_MATERIAL FOR THE TASK_:
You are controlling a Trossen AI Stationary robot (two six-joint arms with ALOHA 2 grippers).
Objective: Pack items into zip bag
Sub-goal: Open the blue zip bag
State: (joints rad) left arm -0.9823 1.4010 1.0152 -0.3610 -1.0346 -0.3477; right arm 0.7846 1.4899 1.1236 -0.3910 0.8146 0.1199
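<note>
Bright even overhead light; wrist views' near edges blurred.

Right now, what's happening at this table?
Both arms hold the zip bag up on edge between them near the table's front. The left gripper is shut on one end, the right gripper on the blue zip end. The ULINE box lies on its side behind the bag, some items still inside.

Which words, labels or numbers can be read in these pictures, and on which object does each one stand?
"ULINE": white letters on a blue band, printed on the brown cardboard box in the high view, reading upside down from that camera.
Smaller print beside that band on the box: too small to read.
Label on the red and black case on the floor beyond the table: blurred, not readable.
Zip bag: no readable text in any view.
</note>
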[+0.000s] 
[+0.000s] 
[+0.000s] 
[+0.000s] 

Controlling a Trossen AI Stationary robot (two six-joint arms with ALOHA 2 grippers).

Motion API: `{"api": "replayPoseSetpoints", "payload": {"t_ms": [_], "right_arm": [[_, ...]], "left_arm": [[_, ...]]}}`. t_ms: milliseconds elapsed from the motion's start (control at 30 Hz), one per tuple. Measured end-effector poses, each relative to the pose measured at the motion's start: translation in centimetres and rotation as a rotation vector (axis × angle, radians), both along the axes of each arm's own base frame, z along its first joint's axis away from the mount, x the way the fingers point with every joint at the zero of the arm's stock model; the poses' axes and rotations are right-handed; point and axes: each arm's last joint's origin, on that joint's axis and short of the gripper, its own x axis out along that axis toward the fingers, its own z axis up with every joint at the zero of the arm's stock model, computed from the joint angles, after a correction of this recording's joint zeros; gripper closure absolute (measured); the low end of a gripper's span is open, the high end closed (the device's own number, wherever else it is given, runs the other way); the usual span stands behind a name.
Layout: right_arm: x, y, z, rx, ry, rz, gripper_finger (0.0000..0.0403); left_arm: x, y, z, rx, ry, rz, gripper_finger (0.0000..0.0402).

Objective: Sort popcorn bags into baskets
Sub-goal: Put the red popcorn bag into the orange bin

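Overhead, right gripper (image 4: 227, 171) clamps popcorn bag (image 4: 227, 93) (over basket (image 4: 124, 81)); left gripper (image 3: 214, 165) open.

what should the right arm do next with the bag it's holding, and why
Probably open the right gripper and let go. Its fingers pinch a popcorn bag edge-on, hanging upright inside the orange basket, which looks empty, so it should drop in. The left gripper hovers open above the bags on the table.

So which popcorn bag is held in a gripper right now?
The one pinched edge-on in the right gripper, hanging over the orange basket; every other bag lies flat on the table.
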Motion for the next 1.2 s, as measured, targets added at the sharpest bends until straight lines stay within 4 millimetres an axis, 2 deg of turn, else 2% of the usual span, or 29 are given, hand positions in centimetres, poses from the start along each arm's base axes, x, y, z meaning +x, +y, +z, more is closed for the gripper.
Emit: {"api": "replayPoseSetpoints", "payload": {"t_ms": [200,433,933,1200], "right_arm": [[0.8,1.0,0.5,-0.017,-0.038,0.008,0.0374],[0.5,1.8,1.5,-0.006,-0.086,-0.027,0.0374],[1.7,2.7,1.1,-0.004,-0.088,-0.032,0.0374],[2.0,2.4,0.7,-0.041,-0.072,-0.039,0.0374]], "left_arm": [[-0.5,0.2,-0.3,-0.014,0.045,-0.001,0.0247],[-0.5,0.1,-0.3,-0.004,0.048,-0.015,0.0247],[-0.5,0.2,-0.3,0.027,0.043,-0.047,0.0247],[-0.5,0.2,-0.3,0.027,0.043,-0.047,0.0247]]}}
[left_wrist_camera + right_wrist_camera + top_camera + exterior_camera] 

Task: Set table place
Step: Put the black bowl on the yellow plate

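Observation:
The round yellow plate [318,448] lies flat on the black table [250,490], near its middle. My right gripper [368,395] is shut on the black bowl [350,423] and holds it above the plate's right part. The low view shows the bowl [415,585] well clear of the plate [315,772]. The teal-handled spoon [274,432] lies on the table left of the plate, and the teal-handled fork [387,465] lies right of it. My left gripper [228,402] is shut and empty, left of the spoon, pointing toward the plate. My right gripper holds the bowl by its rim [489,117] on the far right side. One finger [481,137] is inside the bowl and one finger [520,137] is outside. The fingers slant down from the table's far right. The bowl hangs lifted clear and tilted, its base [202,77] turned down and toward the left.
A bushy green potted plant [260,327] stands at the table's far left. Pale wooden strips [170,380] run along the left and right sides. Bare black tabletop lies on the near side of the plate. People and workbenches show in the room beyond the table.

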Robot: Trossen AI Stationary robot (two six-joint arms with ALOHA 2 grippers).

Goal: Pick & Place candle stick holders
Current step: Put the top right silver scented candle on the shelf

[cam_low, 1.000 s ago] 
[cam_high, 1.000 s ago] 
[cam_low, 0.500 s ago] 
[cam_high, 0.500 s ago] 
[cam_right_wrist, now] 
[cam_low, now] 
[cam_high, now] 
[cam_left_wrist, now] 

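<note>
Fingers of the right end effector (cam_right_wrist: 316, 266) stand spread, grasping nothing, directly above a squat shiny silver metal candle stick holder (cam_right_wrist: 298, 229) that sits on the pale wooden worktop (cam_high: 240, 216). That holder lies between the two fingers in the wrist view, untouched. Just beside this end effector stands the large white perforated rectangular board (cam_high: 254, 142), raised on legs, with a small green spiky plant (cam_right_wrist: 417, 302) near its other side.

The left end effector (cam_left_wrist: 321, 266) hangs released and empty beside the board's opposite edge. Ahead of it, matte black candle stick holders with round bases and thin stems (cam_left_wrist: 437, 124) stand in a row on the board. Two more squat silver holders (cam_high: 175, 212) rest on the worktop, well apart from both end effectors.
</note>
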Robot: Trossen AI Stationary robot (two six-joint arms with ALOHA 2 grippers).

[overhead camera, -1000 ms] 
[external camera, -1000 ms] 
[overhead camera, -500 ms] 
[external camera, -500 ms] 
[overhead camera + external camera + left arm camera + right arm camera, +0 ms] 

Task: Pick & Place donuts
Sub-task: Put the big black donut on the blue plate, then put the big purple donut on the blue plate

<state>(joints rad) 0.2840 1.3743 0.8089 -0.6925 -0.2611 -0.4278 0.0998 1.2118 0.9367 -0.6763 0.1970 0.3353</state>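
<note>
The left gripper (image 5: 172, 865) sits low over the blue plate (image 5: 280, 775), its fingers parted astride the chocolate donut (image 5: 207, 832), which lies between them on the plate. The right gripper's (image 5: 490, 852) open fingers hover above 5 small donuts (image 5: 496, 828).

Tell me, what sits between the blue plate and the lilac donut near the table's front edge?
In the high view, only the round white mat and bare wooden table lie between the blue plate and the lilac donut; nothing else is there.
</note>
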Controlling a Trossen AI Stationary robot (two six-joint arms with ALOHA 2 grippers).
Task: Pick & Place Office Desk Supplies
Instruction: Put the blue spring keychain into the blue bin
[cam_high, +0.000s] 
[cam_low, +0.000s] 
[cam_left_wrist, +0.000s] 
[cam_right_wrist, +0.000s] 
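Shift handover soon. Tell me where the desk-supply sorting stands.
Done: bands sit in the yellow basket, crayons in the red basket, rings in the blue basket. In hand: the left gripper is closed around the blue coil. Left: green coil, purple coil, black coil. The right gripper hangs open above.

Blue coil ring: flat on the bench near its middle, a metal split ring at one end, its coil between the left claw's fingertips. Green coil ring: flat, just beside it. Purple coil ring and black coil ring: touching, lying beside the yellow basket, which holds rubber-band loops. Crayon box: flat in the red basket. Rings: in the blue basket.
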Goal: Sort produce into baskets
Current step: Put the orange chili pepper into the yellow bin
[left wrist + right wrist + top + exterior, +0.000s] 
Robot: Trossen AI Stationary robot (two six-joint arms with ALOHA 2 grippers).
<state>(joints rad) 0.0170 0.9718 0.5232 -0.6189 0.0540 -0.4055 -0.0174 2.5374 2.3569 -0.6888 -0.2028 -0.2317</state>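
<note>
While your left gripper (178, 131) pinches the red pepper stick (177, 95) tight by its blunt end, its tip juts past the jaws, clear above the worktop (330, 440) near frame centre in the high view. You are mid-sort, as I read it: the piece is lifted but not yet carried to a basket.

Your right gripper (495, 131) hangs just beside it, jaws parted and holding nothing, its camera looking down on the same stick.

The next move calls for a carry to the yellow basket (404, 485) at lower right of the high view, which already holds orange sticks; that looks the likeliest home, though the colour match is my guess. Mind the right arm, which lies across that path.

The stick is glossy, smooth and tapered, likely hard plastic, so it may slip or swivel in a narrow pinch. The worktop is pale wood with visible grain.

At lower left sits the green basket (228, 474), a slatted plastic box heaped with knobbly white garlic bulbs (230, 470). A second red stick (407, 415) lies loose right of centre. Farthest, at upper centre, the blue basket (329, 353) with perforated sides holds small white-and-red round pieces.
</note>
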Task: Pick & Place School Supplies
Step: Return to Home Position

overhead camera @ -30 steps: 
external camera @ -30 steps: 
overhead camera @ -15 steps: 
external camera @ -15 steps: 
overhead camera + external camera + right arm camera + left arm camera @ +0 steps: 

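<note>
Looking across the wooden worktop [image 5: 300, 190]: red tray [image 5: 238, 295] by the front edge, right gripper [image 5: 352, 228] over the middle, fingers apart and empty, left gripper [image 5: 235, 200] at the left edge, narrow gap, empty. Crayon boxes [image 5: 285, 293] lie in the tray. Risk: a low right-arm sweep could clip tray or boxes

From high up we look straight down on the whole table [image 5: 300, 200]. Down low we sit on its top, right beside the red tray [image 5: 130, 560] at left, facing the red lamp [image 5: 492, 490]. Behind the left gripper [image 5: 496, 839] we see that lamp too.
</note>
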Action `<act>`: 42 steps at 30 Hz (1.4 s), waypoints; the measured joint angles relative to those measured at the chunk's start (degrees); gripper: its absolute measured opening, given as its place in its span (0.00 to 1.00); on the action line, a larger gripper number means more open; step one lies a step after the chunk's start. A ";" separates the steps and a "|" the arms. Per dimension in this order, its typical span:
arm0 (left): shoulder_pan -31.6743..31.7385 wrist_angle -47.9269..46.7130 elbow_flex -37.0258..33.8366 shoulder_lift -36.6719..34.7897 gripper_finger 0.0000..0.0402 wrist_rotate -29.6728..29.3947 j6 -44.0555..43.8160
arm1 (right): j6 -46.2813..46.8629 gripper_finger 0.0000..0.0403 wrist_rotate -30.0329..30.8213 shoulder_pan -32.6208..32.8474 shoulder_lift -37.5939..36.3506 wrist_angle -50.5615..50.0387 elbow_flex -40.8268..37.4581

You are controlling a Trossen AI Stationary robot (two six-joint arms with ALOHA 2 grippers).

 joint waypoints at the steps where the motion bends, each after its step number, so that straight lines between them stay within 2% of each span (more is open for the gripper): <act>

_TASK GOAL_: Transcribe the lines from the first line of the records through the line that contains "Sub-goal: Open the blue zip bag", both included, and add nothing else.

_ANSWER BOX_:
You are controlling a Trossen AI Stationary robot (two six-joint arms with ALOHA 2 grippers).
Objective: Pack items into zip bag
Sub-goal: Open the blue zip bag

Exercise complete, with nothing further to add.